Exercise goal:
Could you print exactly the lines of the listing below, starting at the line that has "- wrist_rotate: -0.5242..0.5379" and ending at the line that has "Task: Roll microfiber", and only those lines?
++++++++++
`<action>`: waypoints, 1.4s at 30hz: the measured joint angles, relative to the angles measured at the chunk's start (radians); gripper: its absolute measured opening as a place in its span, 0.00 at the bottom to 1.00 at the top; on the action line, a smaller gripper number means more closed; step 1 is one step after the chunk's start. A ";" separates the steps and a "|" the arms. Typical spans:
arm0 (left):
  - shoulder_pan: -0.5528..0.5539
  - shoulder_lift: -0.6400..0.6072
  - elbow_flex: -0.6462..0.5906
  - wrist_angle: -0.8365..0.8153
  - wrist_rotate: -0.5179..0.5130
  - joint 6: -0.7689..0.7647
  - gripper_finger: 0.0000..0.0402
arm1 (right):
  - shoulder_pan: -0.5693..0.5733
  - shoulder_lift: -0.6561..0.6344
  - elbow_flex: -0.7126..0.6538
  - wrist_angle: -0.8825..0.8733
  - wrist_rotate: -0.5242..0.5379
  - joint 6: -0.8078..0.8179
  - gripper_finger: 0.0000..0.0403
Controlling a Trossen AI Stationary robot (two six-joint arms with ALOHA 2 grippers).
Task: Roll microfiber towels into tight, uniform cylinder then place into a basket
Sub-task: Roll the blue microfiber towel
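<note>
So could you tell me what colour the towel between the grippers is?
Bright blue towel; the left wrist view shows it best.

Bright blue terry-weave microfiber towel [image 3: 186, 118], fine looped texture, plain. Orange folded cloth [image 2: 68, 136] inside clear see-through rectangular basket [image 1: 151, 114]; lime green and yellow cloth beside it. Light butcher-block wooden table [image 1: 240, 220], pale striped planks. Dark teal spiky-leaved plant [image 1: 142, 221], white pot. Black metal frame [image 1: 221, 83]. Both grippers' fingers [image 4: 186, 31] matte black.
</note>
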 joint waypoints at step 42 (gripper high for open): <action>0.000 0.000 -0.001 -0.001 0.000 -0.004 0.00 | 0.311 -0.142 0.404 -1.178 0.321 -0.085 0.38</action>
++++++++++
Answer area:
  - wrist_rotate: -0.5242..0.5379
  - joint 6: -0.8078..0.8179
  - gripper_finger: 0.0000..0.0403
Controlling a Trossen AI Stationary robot (two six-joint arms with ALOHA 2 grippers).
Task: Roll microfiber towels into tight, uniform cylinder then place into a basket

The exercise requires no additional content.